Instructions to follow >> Exactly the lines from the one containing "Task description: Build" through the end of the listing must make up the answer, with no pictures included.

___ Available data ___

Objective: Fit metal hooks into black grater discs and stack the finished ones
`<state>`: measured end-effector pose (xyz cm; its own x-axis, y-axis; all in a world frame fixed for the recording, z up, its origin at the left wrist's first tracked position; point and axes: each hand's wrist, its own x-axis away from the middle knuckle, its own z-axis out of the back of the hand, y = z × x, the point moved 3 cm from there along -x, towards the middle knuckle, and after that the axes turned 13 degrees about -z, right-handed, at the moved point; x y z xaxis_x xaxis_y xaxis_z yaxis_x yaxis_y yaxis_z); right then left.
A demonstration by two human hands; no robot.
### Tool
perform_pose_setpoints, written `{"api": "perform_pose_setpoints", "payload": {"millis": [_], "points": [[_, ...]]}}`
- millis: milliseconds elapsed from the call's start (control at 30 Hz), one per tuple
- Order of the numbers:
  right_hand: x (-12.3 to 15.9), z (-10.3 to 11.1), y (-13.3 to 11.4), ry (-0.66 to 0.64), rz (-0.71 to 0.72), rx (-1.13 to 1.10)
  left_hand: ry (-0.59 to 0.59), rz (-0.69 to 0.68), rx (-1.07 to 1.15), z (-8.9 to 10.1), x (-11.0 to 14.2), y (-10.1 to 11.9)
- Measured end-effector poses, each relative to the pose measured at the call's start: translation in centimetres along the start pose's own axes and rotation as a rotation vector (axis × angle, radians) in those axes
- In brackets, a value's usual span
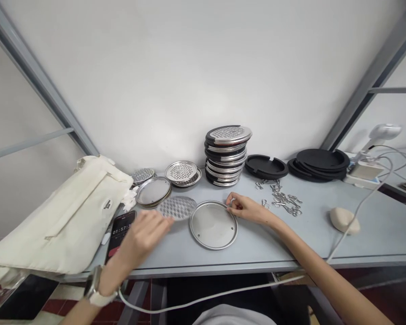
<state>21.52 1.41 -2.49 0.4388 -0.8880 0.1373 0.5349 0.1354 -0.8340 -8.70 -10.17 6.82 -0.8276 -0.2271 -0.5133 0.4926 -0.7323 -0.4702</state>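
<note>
holding a perforated disc, the left hand has its fingers clamped on the near edge, and both are slightly blurred. the disc is lifted and tilted over the counter, just left of a shallow round tray that lies flat near the front edge, its small holes close to the rim. the right hand is at the tray's upper right rim, fingers curled with thumb and index fingertip close together; whether they pinch the rim, i cannot tell. behind the disc sits a low pile of plain round trays, and beyond it a few perforated round pieces. a tall stack of silver and black rounds stands near the wall, with black round bases to its right and more black rounds further along. small metal clasps are scattered right of the right hand. a phone lies beyond the left forearm, beside a cream bag. a watch is on the left wrist.
</note>
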Motion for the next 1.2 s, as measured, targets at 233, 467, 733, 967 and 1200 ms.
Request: {"api": "perform_pose_setpoints", "payload": {"millis": [233, 467, 733, 967, 1200], "points": [[0.3, -0.4, -0.7, -0.06, 0.036, 0.033, -0.001, -0.18, 0.175, -1.3, -2.7, 6.7], [0.6, -0.7, -1.2, -0.106, 0.05, 0.035, -0.076, -0.011, 0.417, -3.2, -1.8, 7.9], [1.1, -0.7, -1.9, -0.12, 0.046, 0.034, 0.194, 0.28, 0.636, -4.3, -1.5, 7.9], [1.1, -0.7, -1.9, -0.127, 0.043, 0.017, 0.403, 0.609, 0.665, -3.6, -0.5, 5.1], [1.2, -0.7, -2.0, -0.147, 0.042, 0.017, 0.221, 0.383, 0.599, -3.5, -0.5, 5.5]]}}
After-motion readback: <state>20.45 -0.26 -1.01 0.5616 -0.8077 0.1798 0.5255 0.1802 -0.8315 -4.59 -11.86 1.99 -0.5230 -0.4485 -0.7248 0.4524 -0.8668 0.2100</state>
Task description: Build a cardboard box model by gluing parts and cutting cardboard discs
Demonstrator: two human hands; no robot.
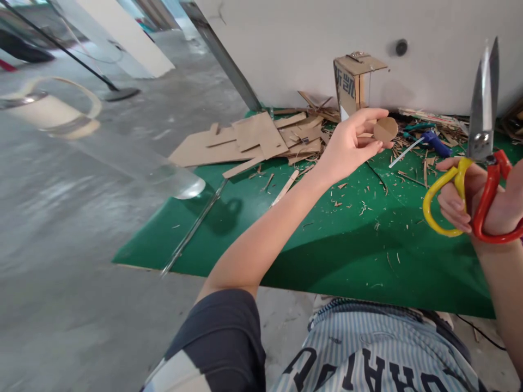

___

Response area >>
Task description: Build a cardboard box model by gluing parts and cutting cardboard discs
Demonstrator: two human hands; no robot.

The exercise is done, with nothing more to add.